WORK TO BE COMPLETED: For the records below, tally the lines that contain "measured" and give only that number.

• • • •

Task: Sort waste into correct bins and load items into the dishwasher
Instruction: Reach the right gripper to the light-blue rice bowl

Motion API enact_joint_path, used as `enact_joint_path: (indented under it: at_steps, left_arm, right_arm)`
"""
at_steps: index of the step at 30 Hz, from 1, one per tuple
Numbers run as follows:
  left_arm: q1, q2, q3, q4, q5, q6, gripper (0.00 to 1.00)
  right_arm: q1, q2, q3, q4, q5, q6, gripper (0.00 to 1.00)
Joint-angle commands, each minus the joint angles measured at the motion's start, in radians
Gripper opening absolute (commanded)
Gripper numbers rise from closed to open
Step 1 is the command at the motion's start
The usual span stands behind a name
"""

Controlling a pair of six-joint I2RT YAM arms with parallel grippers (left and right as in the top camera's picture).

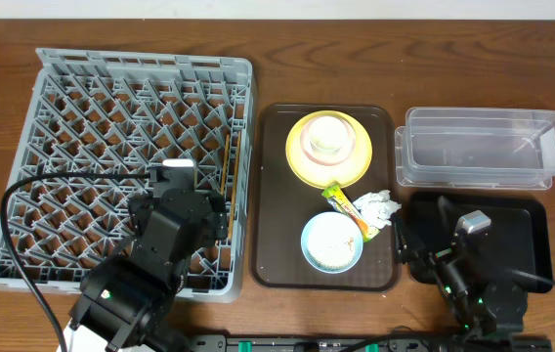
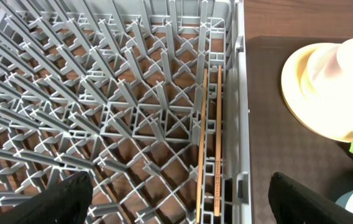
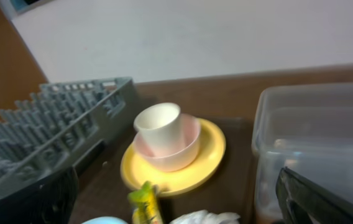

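Two wooden chopsticks (image 1: 227, 176) lie in the grey dish rack (image 1: 111, 117) along its right wall. In the left wrist view they (image 2: 210, 143) lie between my open, empty left gripper's (image 2: 183, 208) fingers, which hover over the rack (image 2: 102, 93). The pale-yellow plate (image 1: 302, 161) holds the cream bowl (image 1: 328, 137) with a white cup (image 3: 161, 124) in it. The wrapper (image 1: 341, 202), napkin (image 1: 380, 207) and blue-outside bowl (image 1: 332, 242) sit nearer. My right gripper (image 1: 419, 230) is open and empty over the black tray (image 1: 532, 244), facing the plate (image 3: 207, 155) and wrapper (image 3: 142, 202).
The plate, bowls and waste all sit on a brown serving tray (image 1: 273, 196) between the rack and the bins. The clear tub (image 1: 483, 147) stands behind the black tray and is empty. A pale wall lies beyond the table's far edge.
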Motion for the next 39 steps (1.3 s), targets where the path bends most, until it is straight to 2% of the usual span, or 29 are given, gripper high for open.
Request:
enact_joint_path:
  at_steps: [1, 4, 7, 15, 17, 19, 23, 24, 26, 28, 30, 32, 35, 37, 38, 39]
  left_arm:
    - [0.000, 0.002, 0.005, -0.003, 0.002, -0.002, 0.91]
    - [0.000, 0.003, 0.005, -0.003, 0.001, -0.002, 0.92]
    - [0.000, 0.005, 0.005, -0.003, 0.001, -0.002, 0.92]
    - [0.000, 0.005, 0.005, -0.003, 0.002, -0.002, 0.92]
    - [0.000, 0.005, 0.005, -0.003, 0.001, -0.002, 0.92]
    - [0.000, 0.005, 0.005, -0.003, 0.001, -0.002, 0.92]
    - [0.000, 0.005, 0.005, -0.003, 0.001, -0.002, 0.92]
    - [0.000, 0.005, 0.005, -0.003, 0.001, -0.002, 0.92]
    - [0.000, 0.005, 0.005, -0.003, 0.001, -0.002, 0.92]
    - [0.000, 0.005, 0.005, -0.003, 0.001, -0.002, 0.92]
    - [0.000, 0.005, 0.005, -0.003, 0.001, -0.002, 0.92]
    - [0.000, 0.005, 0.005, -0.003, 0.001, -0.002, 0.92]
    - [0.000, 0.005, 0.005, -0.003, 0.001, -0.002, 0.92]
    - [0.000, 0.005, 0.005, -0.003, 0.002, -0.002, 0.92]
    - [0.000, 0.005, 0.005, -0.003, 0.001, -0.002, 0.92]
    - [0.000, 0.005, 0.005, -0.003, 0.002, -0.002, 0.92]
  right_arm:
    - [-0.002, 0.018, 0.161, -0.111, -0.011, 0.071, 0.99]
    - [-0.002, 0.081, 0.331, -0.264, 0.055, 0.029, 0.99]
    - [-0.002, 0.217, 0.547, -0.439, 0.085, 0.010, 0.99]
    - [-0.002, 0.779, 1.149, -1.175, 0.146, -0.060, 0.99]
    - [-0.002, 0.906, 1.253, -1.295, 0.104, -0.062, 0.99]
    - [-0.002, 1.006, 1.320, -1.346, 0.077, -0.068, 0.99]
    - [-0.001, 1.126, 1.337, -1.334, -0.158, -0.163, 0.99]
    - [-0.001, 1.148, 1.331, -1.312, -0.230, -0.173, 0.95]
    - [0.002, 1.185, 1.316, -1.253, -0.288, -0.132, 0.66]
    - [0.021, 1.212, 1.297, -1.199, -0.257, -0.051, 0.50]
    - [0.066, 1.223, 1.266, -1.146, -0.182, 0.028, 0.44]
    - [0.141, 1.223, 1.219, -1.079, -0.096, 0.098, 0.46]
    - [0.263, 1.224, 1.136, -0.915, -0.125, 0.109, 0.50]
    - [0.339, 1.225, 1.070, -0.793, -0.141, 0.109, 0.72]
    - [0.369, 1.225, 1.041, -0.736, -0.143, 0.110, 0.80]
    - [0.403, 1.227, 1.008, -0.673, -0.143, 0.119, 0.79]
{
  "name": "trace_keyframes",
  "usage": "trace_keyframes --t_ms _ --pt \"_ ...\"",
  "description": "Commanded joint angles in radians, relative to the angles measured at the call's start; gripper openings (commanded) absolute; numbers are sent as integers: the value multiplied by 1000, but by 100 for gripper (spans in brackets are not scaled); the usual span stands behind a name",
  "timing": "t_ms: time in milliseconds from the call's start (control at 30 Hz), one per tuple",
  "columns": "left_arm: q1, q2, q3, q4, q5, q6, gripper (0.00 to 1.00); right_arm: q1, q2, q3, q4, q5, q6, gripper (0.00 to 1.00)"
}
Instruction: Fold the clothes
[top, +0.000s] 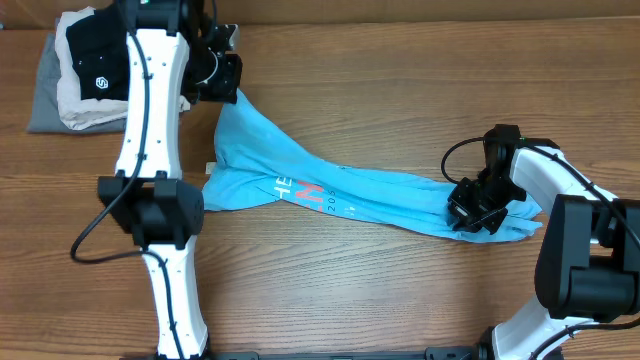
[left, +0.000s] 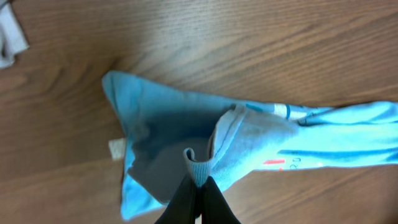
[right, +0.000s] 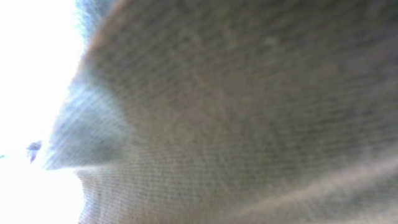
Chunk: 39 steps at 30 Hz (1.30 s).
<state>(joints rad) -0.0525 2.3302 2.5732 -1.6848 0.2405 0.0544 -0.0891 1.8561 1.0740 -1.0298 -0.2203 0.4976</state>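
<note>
The clothes (top: 300, 180), a light sky-blue T-shirt with white and pink-red lettering, lie pulled into a long band across the wooden table. My left gripper (top: 230, 90) holds the shirt's far left end lifted. In the left wrist view the left gripper (left: 198, 182) is shut on a ribbed edge of the shirt (left: 261, 137), and a white tag (left: 116, 148) shows at its side. My right gripper (top: 478, 213) sits on the bunched right end, closed into the cloth. The shirt's fabric (right: 217, 124) covers the whole right wrist view, hiding the fingers.
A pile of other garments sits at the back left corner: a black one with a white logo (top: 95, 60) on beige (top: 85, 115) and grey (top: 42, 105). My left arm (top: 150, 190) stretches along the table's left side, and the right arm's body (top: 590, 260) stands at the right edge.
</note>
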Motion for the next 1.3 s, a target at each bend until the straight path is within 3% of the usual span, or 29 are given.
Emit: trace_keyframes --t_ms 0,300,500,667,1033,1267 --pt "-6 -36 -128 -5 -31 -17 4 -10 5 -19 23 93 0 15" --pt "0 -36 -422 -6 -72 -24 4 -10 5 -19 22 93 0 15" --pt "42 -36 -510 -1 -269 -126 4 -18 5 -19 11 117 1 15" --pt "127 -36 -517 80 -349 -171 7 -55 5 -18 10 161 1 15" --pt "235 -35 -517 122 -290 -109 21 -127 5 -18 31 174 -33 14" --pt "194 -36 -496 113 -263 -110 16 -127 5 49 -14 175 -54 16"
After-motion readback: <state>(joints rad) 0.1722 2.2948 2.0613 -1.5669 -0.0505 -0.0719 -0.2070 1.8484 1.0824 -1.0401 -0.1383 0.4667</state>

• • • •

OUTPUT BELOW: 2